Austin City Council
Austin's commitment to becoming a ''zero waste'' city by 2040 came into question today, as the City Council approved adding exemptions to the plastic bag ban that takes effect in March 2013.
Some citizens expressed that the exemption deviates from the goals of the original ban and provides too big of a loophole. (Whole Foods, Central Market and Wheatsville Co-op all serve hot dishes, for example.)

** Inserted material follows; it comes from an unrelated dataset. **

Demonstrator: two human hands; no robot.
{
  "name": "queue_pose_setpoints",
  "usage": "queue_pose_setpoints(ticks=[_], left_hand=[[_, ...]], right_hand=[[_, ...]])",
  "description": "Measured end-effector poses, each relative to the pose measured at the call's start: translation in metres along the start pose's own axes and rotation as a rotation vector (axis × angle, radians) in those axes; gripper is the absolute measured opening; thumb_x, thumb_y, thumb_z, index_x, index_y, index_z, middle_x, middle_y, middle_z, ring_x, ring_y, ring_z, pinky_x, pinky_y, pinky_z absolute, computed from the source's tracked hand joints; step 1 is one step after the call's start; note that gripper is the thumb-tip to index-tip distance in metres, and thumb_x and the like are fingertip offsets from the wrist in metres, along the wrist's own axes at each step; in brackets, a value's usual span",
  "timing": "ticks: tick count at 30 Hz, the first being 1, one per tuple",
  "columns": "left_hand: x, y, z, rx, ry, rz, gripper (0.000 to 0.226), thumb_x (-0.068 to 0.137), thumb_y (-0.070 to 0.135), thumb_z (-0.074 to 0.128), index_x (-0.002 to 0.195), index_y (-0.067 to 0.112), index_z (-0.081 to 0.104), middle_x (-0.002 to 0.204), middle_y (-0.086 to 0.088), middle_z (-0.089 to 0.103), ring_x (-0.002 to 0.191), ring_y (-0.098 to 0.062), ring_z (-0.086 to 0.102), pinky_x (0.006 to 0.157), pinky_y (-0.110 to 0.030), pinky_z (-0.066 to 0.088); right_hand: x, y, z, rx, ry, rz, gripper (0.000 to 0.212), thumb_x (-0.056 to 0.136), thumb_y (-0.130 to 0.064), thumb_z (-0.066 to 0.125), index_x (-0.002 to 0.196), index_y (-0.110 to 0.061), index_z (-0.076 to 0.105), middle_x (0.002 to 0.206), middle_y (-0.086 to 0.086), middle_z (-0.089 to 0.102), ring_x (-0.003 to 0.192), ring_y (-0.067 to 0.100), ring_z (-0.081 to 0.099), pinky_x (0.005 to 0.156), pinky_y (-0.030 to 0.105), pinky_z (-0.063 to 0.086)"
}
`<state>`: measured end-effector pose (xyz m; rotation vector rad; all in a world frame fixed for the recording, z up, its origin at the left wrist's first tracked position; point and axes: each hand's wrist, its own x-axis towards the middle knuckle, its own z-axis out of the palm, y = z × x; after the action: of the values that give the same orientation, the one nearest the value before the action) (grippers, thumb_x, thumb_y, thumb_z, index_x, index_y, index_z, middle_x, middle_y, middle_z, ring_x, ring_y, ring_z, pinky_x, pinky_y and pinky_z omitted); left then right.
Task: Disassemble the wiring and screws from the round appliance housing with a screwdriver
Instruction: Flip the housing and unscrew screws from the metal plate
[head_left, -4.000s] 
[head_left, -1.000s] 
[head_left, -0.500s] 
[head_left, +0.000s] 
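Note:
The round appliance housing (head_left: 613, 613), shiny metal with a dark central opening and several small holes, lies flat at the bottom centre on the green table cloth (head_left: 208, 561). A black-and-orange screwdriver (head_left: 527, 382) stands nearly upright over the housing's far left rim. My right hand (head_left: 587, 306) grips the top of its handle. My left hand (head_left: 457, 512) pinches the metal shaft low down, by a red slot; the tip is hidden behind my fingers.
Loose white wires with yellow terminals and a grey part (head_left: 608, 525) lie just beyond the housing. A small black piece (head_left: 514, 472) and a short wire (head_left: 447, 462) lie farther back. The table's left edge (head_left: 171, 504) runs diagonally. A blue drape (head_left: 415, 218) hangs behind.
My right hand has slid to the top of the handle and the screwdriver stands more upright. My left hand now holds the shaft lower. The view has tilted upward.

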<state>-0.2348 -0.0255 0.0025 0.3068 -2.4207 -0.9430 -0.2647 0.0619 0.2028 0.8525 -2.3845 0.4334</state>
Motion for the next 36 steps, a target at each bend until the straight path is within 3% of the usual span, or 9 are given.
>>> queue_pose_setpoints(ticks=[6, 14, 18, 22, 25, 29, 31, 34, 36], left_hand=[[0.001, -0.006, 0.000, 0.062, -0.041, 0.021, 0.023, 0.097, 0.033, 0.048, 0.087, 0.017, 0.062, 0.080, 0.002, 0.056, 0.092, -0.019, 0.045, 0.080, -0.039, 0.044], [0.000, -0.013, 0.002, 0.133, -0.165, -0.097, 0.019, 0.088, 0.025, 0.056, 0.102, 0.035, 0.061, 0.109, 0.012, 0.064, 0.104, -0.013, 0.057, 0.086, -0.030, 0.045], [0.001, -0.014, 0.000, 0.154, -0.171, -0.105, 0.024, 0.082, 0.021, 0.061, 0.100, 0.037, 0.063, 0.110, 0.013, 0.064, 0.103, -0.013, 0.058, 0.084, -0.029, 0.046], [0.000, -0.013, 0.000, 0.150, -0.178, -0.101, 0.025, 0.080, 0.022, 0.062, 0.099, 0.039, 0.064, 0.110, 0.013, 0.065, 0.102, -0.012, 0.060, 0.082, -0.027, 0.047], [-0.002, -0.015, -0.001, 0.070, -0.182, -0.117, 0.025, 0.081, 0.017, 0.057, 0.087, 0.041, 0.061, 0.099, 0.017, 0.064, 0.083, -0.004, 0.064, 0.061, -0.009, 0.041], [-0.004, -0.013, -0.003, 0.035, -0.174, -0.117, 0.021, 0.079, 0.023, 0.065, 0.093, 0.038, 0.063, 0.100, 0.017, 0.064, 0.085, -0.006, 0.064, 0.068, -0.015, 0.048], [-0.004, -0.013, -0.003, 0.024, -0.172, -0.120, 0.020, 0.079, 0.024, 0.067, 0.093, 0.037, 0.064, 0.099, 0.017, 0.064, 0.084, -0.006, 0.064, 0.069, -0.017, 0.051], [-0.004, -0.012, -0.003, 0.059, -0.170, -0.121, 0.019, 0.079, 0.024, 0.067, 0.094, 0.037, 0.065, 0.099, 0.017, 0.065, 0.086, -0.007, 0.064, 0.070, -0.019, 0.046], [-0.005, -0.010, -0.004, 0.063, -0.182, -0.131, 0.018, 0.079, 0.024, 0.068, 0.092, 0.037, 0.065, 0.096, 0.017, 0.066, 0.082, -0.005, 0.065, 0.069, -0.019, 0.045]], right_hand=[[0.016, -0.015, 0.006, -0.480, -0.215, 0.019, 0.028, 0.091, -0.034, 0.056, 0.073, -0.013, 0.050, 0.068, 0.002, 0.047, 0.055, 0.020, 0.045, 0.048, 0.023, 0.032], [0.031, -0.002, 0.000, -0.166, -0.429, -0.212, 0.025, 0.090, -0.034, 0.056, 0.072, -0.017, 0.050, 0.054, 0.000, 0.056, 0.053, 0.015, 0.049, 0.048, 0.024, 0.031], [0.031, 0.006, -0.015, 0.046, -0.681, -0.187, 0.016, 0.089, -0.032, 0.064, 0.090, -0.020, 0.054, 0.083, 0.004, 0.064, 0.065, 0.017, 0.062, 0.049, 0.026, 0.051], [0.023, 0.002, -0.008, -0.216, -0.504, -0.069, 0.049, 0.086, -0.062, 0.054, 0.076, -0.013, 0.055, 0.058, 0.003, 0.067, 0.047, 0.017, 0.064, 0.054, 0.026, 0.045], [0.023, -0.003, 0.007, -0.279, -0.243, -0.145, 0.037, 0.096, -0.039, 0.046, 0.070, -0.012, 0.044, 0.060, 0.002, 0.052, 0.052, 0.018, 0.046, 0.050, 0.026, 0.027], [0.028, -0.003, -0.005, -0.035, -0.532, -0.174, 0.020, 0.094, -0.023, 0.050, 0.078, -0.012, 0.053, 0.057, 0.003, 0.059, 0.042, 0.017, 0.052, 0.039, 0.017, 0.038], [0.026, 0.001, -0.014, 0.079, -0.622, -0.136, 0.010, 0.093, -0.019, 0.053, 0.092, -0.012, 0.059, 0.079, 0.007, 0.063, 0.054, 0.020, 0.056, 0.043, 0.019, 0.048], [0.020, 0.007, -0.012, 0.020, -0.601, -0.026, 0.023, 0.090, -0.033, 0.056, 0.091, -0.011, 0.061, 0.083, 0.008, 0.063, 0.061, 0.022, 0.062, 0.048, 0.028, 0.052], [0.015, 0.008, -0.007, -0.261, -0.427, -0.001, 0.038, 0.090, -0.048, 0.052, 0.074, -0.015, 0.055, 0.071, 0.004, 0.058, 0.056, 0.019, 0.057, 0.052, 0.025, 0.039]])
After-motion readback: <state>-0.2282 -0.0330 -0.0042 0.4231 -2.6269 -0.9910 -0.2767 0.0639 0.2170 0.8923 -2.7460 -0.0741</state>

Mayor Lee Leffingwell disagrees. ''This is addressing in a meaningful way something that's a real problem,'' Leffingwell said, ''and we've done that for other uses of plastic bags where we've seen that there's not a reasonable alternative – newspapers, dry cleaning for example. I think it's pretty obvious once you think about it – obviously we didn't think about it [then], but once you do think about carrying out a bag full of barbeque sauce in a paper bag, it's not a good idea.''
Other businesses will now have two opportunities to continue using plastic bags. They have through the end of the year to apply for a ''hardship variance,'' or they can claim the need for ''emergency access'' to single use bags. Those variances are good for three years.
Representatives of chain restaurants and big retailers were also at City Hall today. They congratulated City Council for the changes.
The bag ban goes into effect on March 1, 2013. Fines range from $100 to $2,000.